La produzione, firmata dal Teatro Stabile d’Abruzzo in coproduzione con Marche Teatro, riporta sul palco il dramma del Moro di Venezia attraverso una drammaturgia originale di Dacia Maraini, che scava nelle pieghe più oscure del testo shakespeariano.

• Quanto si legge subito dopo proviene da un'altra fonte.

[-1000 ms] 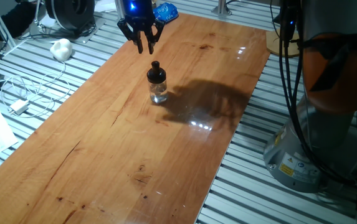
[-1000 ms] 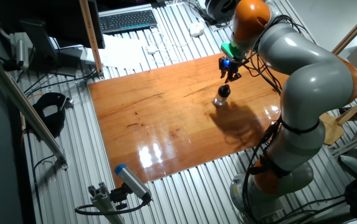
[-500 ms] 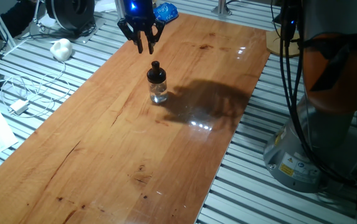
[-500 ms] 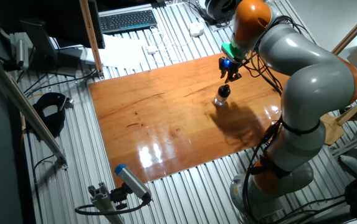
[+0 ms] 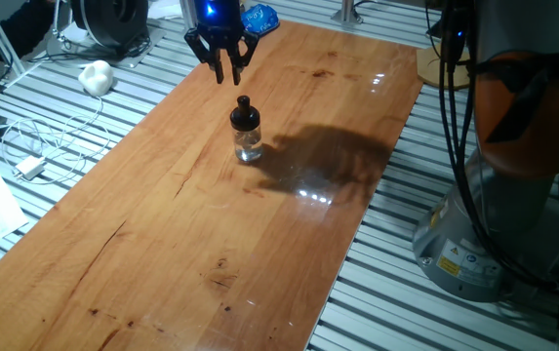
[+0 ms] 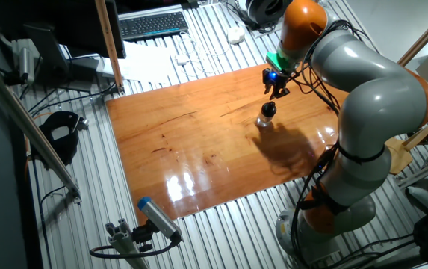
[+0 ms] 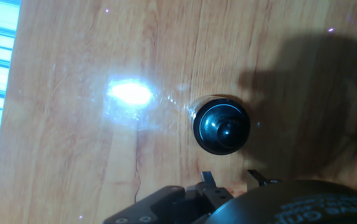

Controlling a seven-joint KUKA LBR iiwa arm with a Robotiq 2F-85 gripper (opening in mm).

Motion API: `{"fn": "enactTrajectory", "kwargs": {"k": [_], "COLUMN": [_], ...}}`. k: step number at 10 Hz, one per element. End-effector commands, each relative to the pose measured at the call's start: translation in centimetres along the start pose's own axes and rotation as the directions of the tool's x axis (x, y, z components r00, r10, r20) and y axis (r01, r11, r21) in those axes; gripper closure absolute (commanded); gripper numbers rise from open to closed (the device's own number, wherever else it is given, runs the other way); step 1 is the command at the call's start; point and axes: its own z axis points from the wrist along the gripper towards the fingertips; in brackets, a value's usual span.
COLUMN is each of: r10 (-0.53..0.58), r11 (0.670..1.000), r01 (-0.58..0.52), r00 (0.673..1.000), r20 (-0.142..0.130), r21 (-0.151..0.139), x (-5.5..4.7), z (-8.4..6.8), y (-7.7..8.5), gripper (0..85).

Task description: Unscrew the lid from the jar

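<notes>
The small clear glass jar (image 5: 249,146) stands upright on the wooden table (image 5: 181,224), with the black lid (image 5: 244,114) and its narrow knob on top. My gripper (image 5: 227,76) hangs above and a little behind the jar, apart from it, with its fingers slightly spread and empty. In the other fixed view the gripper (image 6: 277,93) sits just above the lid (image 6: 270,109) on the jar (image 6: 264,120). In the hand view I look straight down on the lid (image 7: 222,127); the gripper (image 7: 230,178) shows its two fingertips at the bottom edge, offset from the lid.
A white lump (image 5: 96,76) and cables (image 5: 35,146) lie on the slatted bench to the left. A blue object (image 5: 258,18) lies at the table's far end. A round wooden piece (image 5: 435,68) and the robot base (image 5: 474,244) stand at the right. A keyboard (image 6: 152,25) lies beyond the table.
</notes>
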Motion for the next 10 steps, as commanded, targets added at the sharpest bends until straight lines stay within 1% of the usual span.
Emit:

Amore, potere, manipolazione
Nel ruolo di Otello c’è Giacomo Giorgio, volto amatissimo dal pubblico televisivo, qui alle prese con una prova teatrale intensa e carismatica comunicato stampa OTELLO. Al centro della scena la relazione tragica tra Otello e Desdemona: un amore che sfida pregiudizi e convenzioni, ma che precipita in una spirale di sospetto e violenza.
Questa versione mette a fuoco temi quanto mai contemporanei: identità, mascolinità, potere, libertà femminile. Non solo gelosia, ma una riflessione sulla fragilità dell’animo umano e sulla violenza che nasce dall’insicurezza e dal bisogno di possesso.
Una produzione di respiro nazionale
In scena anche Claudia Tosoni, Gerardo Maffei, Diego Migeni, Salvatore Rancatore, Andrea Papale e Dalia Aly comunicato stampa OTELLO. Le musiche originali sono firmate da Patrizio Maria D’Artista, le scene da Giovanni Cunsolo, i costumi da Sabrina Beretta e le luci da Marco Palmieri.
Gli spettacoli rientrano nelle stagioni promosse dai Comuni con AMAT, Azienda Teatri di Civitanova, con il contributo di Regione Marche e MiC.
Un Otello necessario, che non si limita a riproporre il classico, ma lo interroga, lo attraversa e lo restituisce al presente.